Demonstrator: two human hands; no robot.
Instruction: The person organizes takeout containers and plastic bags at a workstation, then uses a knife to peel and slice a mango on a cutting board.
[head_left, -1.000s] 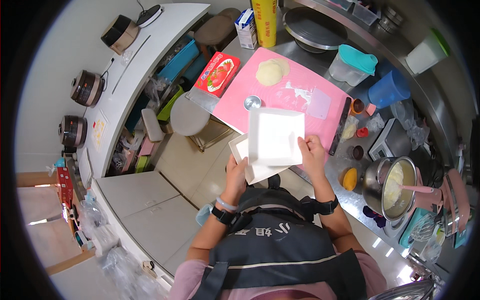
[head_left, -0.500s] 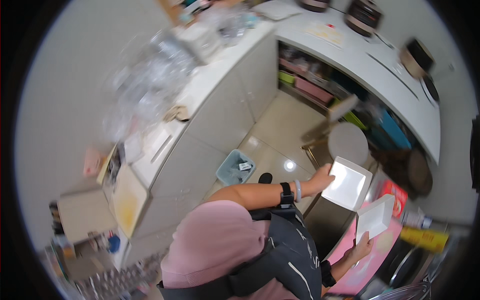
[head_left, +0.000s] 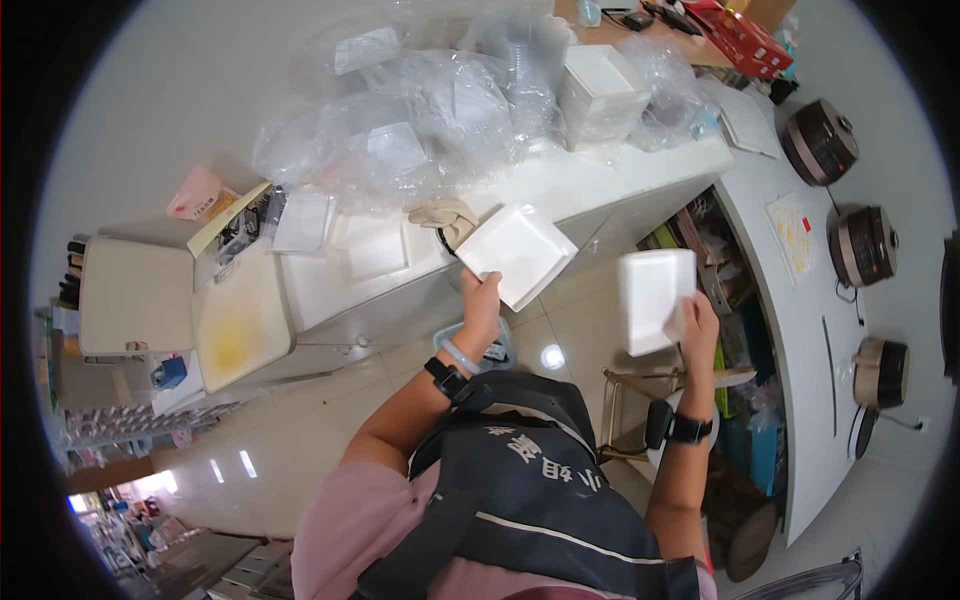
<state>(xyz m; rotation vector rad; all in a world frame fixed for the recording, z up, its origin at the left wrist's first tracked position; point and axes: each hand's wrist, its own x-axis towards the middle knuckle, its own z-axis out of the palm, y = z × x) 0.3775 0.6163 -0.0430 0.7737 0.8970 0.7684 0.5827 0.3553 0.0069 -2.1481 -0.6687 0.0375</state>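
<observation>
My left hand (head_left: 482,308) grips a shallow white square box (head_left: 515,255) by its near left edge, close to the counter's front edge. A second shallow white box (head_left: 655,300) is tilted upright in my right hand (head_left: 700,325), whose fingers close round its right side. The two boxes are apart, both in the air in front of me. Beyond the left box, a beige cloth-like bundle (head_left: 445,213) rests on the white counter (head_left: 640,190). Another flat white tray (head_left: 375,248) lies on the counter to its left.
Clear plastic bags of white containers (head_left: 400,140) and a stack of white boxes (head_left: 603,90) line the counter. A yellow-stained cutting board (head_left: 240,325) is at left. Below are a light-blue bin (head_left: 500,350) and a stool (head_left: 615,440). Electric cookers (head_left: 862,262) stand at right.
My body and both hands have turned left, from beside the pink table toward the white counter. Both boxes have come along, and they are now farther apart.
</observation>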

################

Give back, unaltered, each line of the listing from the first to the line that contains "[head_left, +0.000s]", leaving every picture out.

Demonstrator: two human hands; no robot.
Instruction: The person organizes takeout containers and plastic bags at a workstation, then uses a knife to peel and slice a mango on a cutting board.
[head_left, -1.000s] 
[head_left, -0.500s] 
[head_left, +0.000s] 

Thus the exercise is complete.